The lessons to be learned from Nazi Germany are stark: Aktion T4 could easily happen again, if political and social circumstances move in that direction. Such a development is by no means impossible, so it is important to remain consistently focused on human rights and provision of care, and to remember the horrors of Aktion T4.

Today, the killing centre at Hadamar has become a memorial, a place of remembrance, historical learning and political education aimed at children, young people and adults. Its mission it to convey historical information and to improve political education so that similar events do not happen again.

In Berlin, too, Aktion T4 is remembered. There is an especially striking memorial at Tiergartenstraße 4, where the programme was based. Visiting this memorial was easily the most poignant moment of a visit to Berlin this summer. The street where the memorial stands is a busy, bustling one with plenty of traffic, pedestrians and modern new buildings.
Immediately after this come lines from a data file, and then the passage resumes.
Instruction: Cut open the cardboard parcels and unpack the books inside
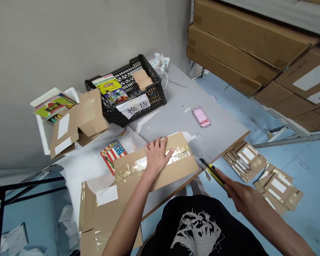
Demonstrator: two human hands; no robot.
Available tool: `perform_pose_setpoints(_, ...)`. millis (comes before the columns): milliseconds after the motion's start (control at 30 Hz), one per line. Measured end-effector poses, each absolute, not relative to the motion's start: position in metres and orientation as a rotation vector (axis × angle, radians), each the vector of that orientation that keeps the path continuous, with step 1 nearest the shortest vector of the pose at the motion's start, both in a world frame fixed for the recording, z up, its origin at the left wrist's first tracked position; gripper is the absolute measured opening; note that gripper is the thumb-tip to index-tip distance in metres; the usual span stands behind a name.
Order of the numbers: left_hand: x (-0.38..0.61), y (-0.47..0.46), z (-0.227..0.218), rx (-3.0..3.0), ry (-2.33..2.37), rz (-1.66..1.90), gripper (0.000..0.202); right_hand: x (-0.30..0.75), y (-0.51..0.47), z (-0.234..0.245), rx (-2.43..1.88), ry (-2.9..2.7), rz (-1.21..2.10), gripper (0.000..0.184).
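Observation:
A taped cardboard box (176, 170) lies flat at the table's front edge. My left hand (158, 154) rests on its top with the fingers spread, over the shiny tape seam. My right hand (236, 192) is closed around a black-and-yellow box cutter (214, 174), held just off the box's right end. Left of the box is a book with a US flag cover (113, 154), partly on white packing foam. A larger opened carton (106, 220) with a white label lies nearer to me, partly behind my left forearm.
A black plastic crate (149, 101) holds books and wooden-looking pieces. Beside it stand an opened carton (88, 110) and colourful books (52, 108). A pink phone-like item (201, 116) is on the table (176, 96). Flattened cardboard (280, 185) lies on the floor; shelved boxes (229, 53) flank the right.

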State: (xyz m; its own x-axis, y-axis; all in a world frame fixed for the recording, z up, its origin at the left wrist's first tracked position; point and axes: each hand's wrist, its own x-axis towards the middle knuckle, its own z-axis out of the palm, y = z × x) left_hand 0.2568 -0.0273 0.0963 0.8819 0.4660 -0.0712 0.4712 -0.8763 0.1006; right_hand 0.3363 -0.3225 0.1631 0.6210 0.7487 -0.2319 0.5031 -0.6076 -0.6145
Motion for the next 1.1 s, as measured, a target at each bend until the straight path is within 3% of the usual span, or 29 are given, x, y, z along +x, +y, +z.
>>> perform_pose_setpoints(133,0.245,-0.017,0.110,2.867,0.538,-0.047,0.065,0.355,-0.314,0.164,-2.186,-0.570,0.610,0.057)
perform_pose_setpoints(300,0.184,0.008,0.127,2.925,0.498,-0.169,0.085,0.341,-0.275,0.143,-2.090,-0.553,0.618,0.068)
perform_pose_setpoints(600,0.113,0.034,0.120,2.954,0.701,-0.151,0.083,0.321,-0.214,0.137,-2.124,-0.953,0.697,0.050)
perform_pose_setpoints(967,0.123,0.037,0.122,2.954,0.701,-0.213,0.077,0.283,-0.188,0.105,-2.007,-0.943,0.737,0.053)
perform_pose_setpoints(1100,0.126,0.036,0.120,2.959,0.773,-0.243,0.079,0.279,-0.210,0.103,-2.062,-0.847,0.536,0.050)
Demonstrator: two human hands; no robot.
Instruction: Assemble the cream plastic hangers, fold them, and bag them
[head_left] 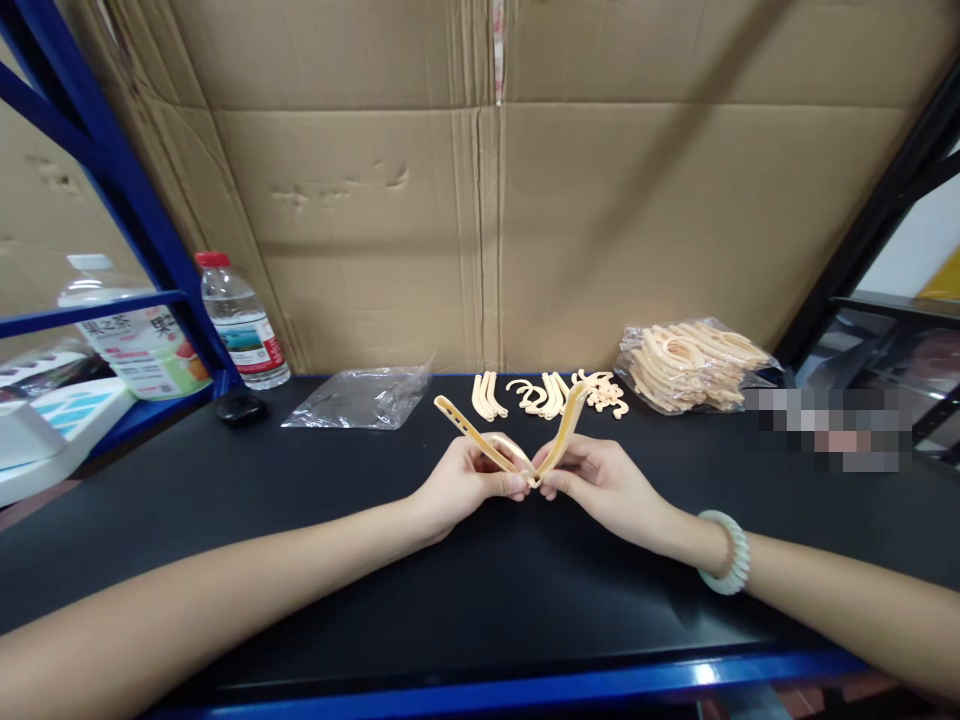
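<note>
Over the worktop (360, 620), left hand (469, 480) and right hand (611, 490) are pinching tight, thumbs against bunched fingers, no gap beyond the plastic: left is gripping a slotted cream plastic arm (471, 430), right a channelled cream plastic arm (568, 425). Main risk, my guess: lower ends skewing or popping apart, caused by uneven thumb pressure, since both grips are sitting right at the meeting point and the long ends are standing free, adding leverage; over-spreading could be cracking a thin end. Relative to the fingers: lower ends are meeting in a V between the two sets of fingertips; upper ends are leaning outward and away, well past the fingers. Farther back, cream strips (489, 396) and small hooked pieces (604, 393) are lying loose, so a dropped part could be getting mixed in. Clear plastic bag (360, 400) is lying left of them, bagged cream parts (682, 370) are sitting right, red-capped water bottle (244, 335) is standing far left.
</note>
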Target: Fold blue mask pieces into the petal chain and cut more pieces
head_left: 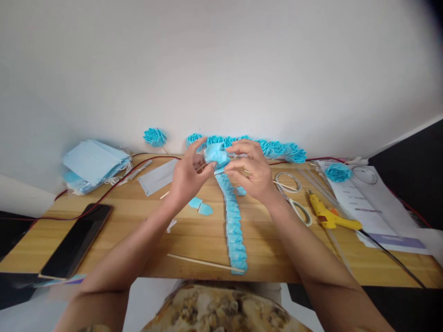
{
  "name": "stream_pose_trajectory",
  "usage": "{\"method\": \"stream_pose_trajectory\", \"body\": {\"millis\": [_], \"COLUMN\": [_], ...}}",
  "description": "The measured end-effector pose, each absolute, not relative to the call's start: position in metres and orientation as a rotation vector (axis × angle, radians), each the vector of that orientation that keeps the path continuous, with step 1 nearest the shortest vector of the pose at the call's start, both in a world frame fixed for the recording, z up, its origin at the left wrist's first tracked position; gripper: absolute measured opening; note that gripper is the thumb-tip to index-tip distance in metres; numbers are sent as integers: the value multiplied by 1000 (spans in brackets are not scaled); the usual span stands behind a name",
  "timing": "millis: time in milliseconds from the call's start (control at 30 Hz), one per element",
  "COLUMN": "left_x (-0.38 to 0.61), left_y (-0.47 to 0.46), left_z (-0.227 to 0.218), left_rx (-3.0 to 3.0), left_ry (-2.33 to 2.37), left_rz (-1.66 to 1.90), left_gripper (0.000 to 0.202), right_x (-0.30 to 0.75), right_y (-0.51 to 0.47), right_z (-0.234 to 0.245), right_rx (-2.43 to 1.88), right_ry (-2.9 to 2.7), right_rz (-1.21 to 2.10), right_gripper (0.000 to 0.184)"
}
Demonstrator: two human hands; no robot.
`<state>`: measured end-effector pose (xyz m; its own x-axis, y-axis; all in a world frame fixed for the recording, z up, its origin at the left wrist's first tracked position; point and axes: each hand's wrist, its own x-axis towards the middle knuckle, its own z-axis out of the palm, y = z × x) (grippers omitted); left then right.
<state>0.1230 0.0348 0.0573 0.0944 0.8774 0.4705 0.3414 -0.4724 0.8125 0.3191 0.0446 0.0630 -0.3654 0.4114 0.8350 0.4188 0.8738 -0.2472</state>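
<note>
Above the middle of the table my left hand (190, 173) pinches a partly formed blue flower (215, 154) of folded petals, with a thin stick at its base. From the right, my right hand (252, 168) closes its fingertips on the flower's edge; the exact contact is partly hidden. Below it, a long strip of blue folded petals (235, 226) runs toward the table's front edge. A thin wooden stick (204, 263) lies across the strip's near end. Loose blue petal pieces (205, 210) rest left of the strip.
Finished blue flowers (273, 148) line the wall. A stack of face masks (97, 161) and a phone (78, 240) are at left. Scissors (300, 212), a yellow glue gun (330, 216), another flower (338, 172) and papers (374, 203) lie at right. Cables cross the table.
</note>
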Motion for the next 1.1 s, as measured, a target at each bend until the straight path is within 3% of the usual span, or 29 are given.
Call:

But the stark memorial to the deliberate, cold-blooded deaths of so many mentally ill and intellectually disabled people is a point of great stillness and solemnity in the midst of the traffic and noise. It is both understated and overwhelming.

But, most of all, the Berlin memorial to Aktion T4 is humbling. It should never have happened, even once. But it did. As healthcare professionals, it is our job to help ensure it never happens again. Such an eventuality might seem very distant from our lives today, but politics and society can shift in subtle, powerful ways, so we are never too far away from another Aktion T4.

Deeply and desperately, we need to remember this.